- **Your goal**
Return the following from the records below: each line, word for word, starting with the line that contains "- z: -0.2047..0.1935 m" and going on through the line that contains "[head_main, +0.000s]", with nothing outside that range.

- **Exercise material**
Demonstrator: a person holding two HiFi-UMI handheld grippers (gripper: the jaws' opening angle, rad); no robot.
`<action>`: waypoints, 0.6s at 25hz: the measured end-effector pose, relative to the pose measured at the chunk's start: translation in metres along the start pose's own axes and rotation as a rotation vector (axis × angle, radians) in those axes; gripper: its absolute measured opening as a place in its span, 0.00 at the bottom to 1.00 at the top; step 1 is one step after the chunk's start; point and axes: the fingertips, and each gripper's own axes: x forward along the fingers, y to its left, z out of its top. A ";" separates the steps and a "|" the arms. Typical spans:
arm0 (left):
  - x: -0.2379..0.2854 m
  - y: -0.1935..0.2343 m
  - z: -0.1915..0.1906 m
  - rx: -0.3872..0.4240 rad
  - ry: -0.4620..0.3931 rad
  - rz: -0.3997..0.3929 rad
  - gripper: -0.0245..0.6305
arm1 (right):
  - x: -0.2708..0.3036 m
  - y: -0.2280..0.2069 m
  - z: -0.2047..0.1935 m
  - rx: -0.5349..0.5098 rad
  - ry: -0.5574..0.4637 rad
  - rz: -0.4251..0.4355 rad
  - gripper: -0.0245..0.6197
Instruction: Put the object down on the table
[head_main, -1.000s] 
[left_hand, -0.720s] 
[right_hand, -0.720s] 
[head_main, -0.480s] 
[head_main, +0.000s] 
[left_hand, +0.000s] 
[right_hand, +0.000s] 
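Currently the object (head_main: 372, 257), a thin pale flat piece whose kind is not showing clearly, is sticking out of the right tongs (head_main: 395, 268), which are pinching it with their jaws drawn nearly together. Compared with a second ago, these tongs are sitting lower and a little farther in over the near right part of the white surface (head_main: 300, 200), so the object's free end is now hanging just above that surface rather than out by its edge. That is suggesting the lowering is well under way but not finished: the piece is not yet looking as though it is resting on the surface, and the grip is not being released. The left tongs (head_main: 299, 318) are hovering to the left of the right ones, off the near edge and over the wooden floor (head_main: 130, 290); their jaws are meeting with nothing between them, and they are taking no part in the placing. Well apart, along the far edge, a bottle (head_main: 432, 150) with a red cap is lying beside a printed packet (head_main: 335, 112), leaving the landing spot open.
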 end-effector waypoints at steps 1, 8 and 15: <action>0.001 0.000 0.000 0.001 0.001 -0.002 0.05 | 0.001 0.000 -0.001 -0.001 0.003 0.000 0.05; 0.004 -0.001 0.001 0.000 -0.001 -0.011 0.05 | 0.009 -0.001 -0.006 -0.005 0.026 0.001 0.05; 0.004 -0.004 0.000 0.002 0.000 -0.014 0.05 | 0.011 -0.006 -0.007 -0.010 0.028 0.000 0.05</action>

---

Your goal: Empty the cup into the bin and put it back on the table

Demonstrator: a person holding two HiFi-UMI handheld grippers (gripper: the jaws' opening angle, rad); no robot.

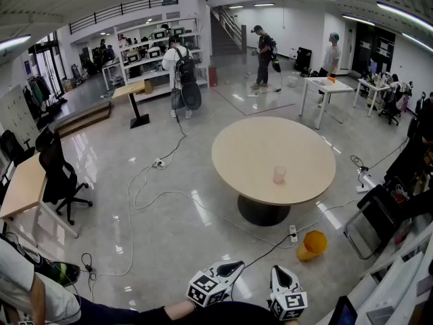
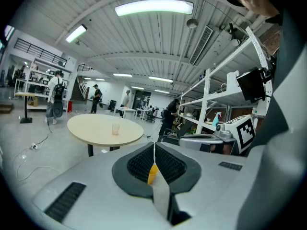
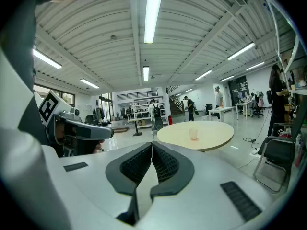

- **Answer section**
  - z: -0.2047..0.1935 m
  - rx: -0.5349..0.5098 rad
  - ry: -0.5574..0.4637 rad
  - rz: -0.4251..0.4355 rad
  - gripper: -0.0245..0.6197
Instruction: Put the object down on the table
[head_main, -1.000s] 
[left_hand, -0.720s] 
[right_hand, -0.720s] 
[head_main, -0.480s] 
[head_main, +0.000s] 

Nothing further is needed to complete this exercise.